Department of Orthopedics, Tongji Hospital, Tongji Medical College, Huazhong University of Science and Technology, Wuhan, Hubei, P R China.
PLoS One. 2013 Aug 30;8(8):e72738. doi: 10.1371/journal.pone.0072738. eCollection 2013.
Calcitonin gene-related peptide (CGRP) promotes osteoblast recruitment and osteogenic activity. However, no evidence suggests that CGRP could affect the differentiation of stem cells toward osteoblasts. In this study, we genetically modified adipose-derived stem cells (ADSCs) by introducing the CGRP gene through adenoviral vector transduction and investigated on cellular proliferation and osteoblast differentiation in vitro and osteogenesis in vivo as well. For the in vitro analyses, rat ADSCs were transducted with adenoviral vectors containing the CGRP gene (Ad-CGRP) and were cultured in complete osteoblastic medium. The morphology, proliferative capacity, and formation of localized regions of mineralization in the cells were evaluated. The expression of alkaline phosphatase (ALP) and special markers of osteoblasts, such as Collagen I, Osteocalcin (BPG) and Osteopontin (OPN), were measured by cytochemistry, MMT, RT-PCR, and Western blot. For the in vivo analyses, the Ad-CGRP-ADSCs/Beta-tricalcium phosphate (β-TCP) constructs were implanted in rat radial bone defects for 12 weeks. Radiography and histomorphology evaluations were carried out on 4 weeks and 12 weeks. Our analyses indicated that heterogeneous spindle-shaped cells and localized regions of mineralization were formed in the CGRP-transduced ADSCs (the transduced group). A higher level of cellular proliferation, a high expression level of ALP on days 7 and 14 (p<0.05), and increased expression levels of Collagen I, BPG and OPN presented in transduced group (p<0.05). The efficiency of new bone formation was dramatically enhanced in vivo in Ad-CGRP-ADSCs/β-TCP group but not in β-TCP group and ADSCs/β-TCP group. Our results reveal that ADSCs transduced with an Ad-CGRP vector have stronger potential to differentiate into osteoblasts in vitro and are able to regenerate a promising new tissue engineering bone in vivo. Our findings suggest that CGRP-transduced ADSCs may serve as seed cells for bone tissue engineering and provide a potential way for treating bone defects.

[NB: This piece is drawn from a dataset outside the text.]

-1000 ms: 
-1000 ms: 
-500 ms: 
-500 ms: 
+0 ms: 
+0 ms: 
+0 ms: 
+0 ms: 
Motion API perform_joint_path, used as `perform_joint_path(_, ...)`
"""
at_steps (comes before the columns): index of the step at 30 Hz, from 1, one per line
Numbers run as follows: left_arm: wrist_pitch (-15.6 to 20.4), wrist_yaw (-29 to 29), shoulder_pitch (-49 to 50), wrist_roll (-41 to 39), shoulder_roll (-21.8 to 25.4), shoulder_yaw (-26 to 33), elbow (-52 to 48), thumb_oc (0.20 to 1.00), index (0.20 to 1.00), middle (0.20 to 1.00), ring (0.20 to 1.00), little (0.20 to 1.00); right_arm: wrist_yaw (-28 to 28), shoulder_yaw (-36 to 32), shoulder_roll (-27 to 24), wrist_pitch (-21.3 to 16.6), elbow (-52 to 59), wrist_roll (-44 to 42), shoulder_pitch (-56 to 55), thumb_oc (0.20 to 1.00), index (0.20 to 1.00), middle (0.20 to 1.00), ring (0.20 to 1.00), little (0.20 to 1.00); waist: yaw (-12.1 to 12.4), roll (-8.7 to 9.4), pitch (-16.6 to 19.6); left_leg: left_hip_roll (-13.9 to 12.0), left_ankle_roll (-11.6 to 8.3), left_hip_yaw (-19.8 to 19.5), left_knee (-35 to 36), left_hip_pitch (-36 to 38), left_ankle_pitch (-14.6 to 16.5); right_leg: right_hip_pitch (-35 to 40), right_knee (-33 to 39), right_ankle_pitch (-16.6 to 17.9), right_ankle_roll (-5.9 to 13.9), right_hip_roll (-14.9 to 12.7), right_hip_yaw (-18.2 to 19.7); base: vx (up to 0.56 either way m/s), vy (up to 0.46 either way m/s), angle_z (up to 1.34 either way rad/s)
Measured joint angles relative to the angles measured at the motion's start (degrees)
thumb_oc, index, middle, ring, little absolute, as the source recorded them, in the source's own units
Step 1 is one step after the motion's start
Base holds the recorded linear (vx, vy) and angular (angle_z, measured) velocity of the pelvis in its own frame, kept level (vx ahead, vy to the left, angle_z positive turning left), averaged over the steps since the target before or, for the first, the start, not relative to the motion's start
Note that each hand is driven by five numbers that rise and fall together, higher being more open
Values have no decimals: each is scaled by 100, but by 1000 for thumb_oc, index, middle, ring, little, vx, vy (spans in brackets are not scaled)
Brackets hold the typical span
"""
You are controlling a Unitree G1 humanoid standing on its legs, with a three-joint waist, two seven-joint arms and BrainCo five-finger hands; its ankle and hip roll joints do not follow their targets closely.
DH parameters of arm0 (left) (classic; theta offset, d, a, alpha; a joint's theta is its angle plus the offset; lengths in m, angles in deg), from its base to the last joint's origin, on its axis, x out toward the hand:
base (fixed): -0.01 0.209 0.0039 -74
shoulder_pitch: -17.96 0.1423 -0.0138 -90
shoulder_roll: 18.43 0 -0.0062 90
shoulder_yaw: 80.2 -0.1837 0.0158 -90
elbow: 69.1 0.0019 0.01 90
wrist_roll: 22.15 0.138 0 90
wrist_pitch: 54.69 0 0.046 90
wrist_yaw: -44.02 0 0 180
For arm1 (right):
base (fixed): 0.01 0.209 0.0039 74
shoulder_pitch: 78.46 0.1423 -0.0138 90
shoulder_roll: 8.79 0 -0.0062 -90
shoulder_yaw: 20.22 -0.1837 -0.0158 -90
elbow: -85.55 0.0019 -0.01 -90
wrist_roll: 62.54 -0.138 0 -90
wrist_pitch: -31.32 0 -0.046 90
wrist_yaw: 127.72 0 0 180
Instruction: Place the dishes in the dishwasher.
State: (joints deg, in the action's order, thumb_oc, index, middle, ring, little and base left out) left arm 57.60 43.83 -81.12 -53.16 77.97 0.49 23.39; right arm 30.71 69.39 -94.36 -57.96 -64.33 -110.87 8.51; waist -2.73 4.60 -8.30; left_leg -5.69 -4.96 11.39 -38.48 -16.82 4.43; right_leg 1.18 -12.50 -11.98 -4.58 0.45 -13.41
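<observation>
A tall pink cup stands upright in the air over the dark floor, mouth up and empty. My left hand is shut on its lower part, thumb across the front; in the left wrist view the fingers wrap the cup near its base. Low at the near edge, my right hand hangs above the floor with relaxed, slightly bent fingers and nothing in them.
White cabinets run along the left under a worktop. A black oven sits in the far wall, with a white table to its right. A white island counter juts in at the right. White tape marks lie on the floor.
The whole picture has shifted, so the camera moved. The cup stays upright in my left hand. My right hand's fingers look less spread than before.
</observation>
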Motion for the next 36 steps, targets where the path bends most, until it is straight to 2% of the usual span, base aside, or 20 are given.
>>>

降钙素基因相关肽 (CGRP) 可促进成骨细胞募集和成骨活性。然而,没有证据表明 CGRP 可以影响干细胞向成骨细胞的分化。在这项研究中,我们通过腺病毒载体转导将 CGRP 基因导入脂肪来源的干细胞 (ADSCs) 中,并在体外研究了细胞增殖和成骨分化以及体内成骨情况。对于体外分析,用含有 CGRP 基因的腺病毒载体 (Ad-CGRP) 转导大鼠 ADSCs 并在完全成骨培养基中培养。评估细胞的形态、增殖能力和局部矿化区域的形成。通过细胞化学、MMT、RT-PCR 和 Western blot 测量碱性磷酸酶 (ALP) 的表达和成骨细胞的特殊标志物,如 I 型胶原、骨钙素 (BPG) 和骨桥蛋白 (OPN)。对于体内分析,将 Ad-CGRP-ADSCs/β-磷酸三钙 (β-TCP) 构建体植入大鼠桡骨缺损中 12 周。在 4 周和 12 周时进行 X 射线和组织形态学评估。我们的分析表明,在 CGRP 转导的 ADSCs 中形成了异质的纺锤形细胞和局部矿化区域(转导组)。细胞增殖水平较高,第 7 天和第 14 天 ALP 表达水平较高(p<0.05),转导组 Collagen I、BPG 和 OPN 的表达水平增加(p<0.05)。在 Ad-CGRP-ADSCs/β-TCP 组中,新骨形成的效率在体内显著提高,但在β-TCP 组和 ADSCs/β-TCP 组中没有提高。我们的结果表明,用 Ad-CGRP 载体转导的 ADSCs 具有更强的体外向成骨细胞分化的潜力,并能够在体内再生有前途的新型组织工程骨。我们的发现表明,CGRP 转导的 ADSCs 可用作骨组织工程的种子细胞,并为治疗骨缺损提供了一种潜在方法。